Tarihe “6-7 Ekim vahşeti” olarak geçen PKK saldırganlığı gizlenen birçok gerçeğin gün yüzüne çıkmasına neden oldu. Aslında PKK medyasının iddialarının büyük kısmının gerçeği yansıtmadığı gerçeği ile yüz yüze kaldı kamuoyu. Adil davranan ve insani değerlere halen daha önem veren birileri mağdur taraf olan HÜDA PAR’ın kendini savunması için imkân verdiler.

Medyanın bir kısmı ise ilkesiz ve tarafgir tutumda ısrar etti.

Olaylarla ilgili PKK-HDP tarafının tezlerini dinlerken, HÜDA PAR-Hizbullah tarafını dinleme gereği duymadılar.

Kamuoyunun çok iyi bildiği gerçekler bile habercilerin çanak tutması sonucunda tersyüz edildi, olaylar çarpıtıldı.

Daha önceki haftalarda Ayhan Bilgen ve Hüda Kaya isimlerinden ve çarpıtma örneklerinden söz etmiştik. Bu hafta da Altan Tan isminden söz edeceğiz.

Habercilik anlamında hiçbir şey yapmadığı için izleme oranları sürekli düşen, belli aralıklarla Cübbeli’yi çıkararak reyting yapmaya çalışan Fatih Altaylı, bu kez Altan Tan’ı ekrana çıkardı.

Altan Tan ile “6-7 Ekim vahşeti” üzerine konuştu Altaylı. Dürüst ve tarafsız haberciliğin ilkelerini ayaklar altına alarak yaptı programını ve HÜDA PAR’a telefonda bile söz hakkı vermedi.

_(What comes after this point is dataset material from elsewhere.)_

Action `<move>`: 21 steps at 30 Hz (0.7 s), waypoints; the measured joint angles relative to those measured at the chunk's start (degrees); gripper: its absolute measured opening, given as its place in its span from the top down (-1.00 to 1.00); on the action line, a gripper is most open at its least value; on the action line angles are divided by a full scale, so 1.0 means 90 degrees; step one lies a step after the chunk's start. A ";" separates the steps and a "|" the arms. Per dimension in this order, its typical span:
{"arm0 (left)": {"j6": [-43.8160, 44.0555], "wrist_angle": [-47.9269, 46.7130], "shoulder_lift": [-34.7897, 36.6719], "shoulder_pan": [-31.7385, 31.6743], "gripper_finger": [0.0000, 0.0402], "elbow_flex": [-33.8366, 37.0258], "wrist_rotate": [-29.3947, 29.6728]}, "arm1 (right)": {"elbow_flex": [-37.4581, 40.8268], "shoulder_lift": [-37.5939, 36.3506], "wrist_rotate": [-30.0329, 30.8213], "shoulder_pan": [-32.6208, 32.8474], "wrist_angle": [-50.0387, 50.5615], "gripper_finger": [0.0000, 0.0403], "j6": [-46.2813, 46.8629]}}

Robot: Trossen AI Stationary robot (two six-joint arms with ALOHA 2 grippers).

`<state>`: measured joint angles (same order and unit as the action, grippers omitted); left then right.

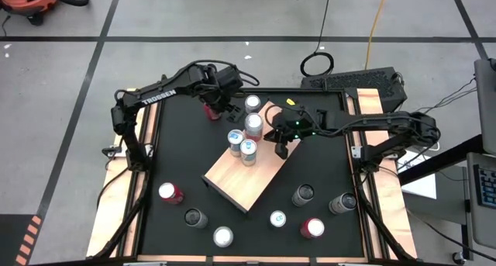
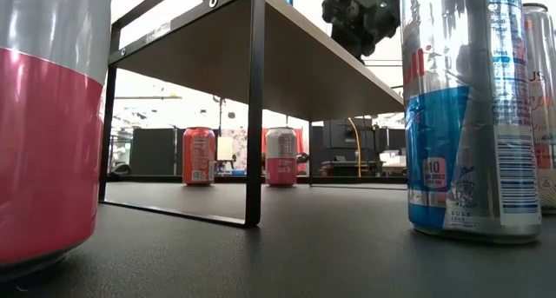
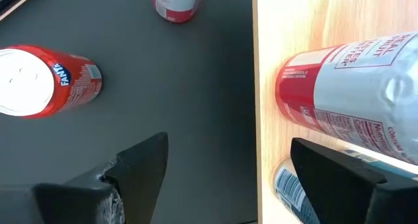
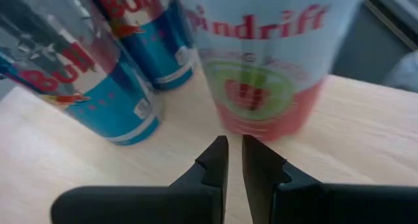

Meydanı boş bulan Altan Tan ise demagojinin, mugalatanın, çarkın en kral örneklerini sahneledi. Arada bir Altaylı’nın ofsayt kuralını hiçe sayarak verdiği pasları haksızca kaleye bırakırken “fair play”i hiç düşünmedi.

M. Karasu ile yaşadığı polemikten dolayı çark ettiğine dair iddialar varsa da biz işin gerçeğini bilmediğimizden dolayı asıl nedeni söyleyemiyoruz.

Altan Tan, İslamcılıktan evirilenlerin tümünün yaptığını yaptı ve ilke dinlemeden gerçekleri tersyüz etti, PKK’den daha çok PKK’yi savundu.

Onun yaptığı normaldir ve karakterine uygundur; ama Altaylı ve kanalının yaptığının normal bir tarafı yoktur.

Habercilik yapacaksanız dürüst olun ve her iki tarafa da söz hakkı verin. Aksi takdirde bir daha “doğru ve tarafsız habercilik”ten söz etmeyin, çünkü çok komik duruyor.